The projects were razed, incentives offered to hospitals to locate downtown and new housing developed – for all income levels.
Asked how it started, Mayor Cahill is quick to credit the small business pioneers who put life back into downtown New Brunswick. “You get a guy like Francis who runs a good restaurant. You do positive things and encourage positive activities. You tackle crime and you create jobs.” New Brunswick has a lower unemployment rate than the State average. Crucially, the city also worked to attract back to New Brunswick, those who had fled the crime-ridden city of the seventies and eighties. Today, 5,000 people live downtown, a five-fold increase in 15 years, another 1,000 homes are going up in a city pockmarked with construction sites.
There is much more happening in New Brunswick – the restoration of the Raritan Canal, once the primary route to move goods between New York and Philadelphia and built by the Irish; a riverside parkway; and a wellness plaza where doctors and health experts from the hospitals will give locals free classes on how to look after their health.
And it would be wrong, says Mayor Cahill, to underestimate the challenges ahead: crime is down 50 per cent but there's more to be done. You get the impression the city of New Brunswick is up to the challenge, helped perhaps by its streamlined system of government: there are five council members in one arm of the legislature, the Mayor on the other. And a robust economy has meant the city has avoided the fire and police department lay-offs which have bedevilled other cities in recession-hit America.
You don't come to Francis Schott's “beloved” New Brunswick, though, without enjoying his hospitality. And enjoy it we did. There was jamon Iberico – regarded as the best ham in the world – Kobe steak from US-reared cattle (you guessed it, Japanese Kobe steak is the best in the world), mouthwatering desserts, a cheeseboard to die for as well as Spanish brandy and a dessert wine which came in a bottle with a hand-written label.

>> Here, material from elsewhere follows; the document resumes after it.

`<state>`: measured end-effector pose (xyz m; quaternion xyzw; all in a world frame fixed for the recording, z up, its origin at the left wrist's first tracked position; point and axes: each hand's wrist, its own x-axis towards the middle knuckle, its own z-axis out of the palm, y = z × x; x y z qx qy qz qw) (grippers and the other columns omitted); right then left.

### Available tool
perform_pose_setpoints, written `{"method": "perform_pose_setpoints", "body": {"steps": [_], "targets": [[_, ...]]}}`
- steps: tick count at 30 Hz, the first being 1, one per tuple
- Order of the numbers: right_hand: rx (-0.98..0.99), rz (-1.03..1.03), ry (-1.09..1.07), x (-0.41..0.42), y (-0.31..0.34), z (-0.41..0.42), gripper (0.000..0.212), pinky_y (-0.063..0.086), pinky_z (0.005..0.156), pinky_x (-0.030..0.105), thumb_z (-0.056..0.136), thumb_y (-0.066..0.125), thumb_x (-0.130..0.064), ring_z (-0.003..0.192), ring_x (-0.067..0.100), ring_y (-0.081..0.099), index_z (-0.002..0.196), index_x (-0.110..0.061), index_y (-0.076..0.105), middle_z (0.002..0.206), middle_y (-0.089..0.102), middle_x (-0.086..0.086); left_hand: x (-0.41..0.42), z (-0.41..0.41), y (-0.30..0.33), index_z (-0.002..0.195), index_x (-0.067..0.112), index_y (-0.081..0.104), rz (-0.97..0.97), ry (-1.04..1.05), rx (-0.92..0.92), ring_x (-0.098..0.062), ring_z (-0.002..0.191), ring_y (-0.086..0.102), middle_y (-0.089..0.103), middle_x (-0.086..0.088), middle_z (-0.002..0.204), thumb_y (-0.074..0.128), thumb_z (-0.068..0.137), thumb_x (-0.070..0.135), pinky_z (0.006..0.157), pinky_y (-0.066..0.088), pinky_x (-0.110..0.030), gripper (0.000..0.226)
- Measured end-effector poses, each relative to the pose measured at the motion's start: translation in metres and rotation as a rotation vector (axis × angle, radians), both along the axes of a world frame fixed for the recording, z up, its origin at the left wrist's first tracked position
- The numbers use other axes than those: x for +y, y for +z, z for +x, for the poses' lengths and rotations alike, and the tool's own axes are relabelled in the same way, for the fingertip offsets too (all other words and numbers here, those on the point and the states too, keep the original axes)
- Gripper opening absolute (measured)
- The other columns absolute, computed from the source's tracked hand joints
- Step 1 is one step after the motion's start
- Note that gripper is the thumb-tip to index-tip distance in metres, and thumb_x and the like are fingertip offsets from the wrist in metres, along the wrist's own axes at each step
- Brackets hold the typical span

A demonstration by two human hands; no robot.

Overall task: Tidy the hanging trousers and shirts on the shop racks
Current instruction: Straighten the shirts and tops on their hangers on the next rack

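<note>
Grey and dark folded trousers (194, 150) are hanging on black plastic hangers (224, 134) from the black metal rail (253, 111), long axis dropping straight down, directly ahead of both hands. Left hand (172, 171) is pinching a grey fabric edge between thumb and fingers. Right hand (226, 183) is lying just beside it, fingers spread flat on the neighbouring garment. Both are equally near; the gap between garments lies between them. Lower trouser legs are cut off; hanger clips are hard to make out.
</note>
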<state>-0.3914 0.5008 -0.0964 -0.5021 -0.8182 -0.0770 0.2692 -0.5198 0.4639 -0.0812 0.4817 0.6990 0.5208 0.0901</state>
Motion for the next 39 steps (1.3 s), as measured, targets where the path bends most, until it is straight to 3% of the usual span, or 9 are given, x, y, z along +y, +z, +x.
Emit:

I passed on the latter two, prompting Mark Pascal to remind me that I was taking the train back to Manhattan, not driving it.
But I did enjoy a wine from the Owen Roe winery in California where former Belfast native David O'Reilly is the chief winemaker. And over dinner Francis got to talk about his love for the county of Armagh his great-grandparents left. His connection with the Orchard County endures: his cousins the O'Dowds live near the lough shore and he spoke with some emotion about the 1976 loyalist attack on their home which left two of his relatives dead. It was the first time he had shared that tale with his fellow guests, including Mayor Cahill, who he has known for 30 years.
There were other echoes of our dark past: David O'Reilly lost two uncles on the loyalist bomb attack on the Golden Pheasant Inn in Lisburn that same year. His family, hurt out of Ireland, emigrated to Toronto and from there he eventually made his way down into California and into the winemaking business.
A third tragedy remembered from afar: on Thursday last at the Irish Echo Small Business 50 in New York, we honoured Máire Murphy of winemakers Rua, also in California. Máire's two aunts were murdered by the Shankill Butcher gang in an attack on their Millfield bonded warehouse.
Informed and shaped by our past, we raised a glass in New Brunswick, among friends of Ireland who have done so much to build up their own city of New Brunswick, to a brighter future. “We are that brighter future,” Francis reminded us.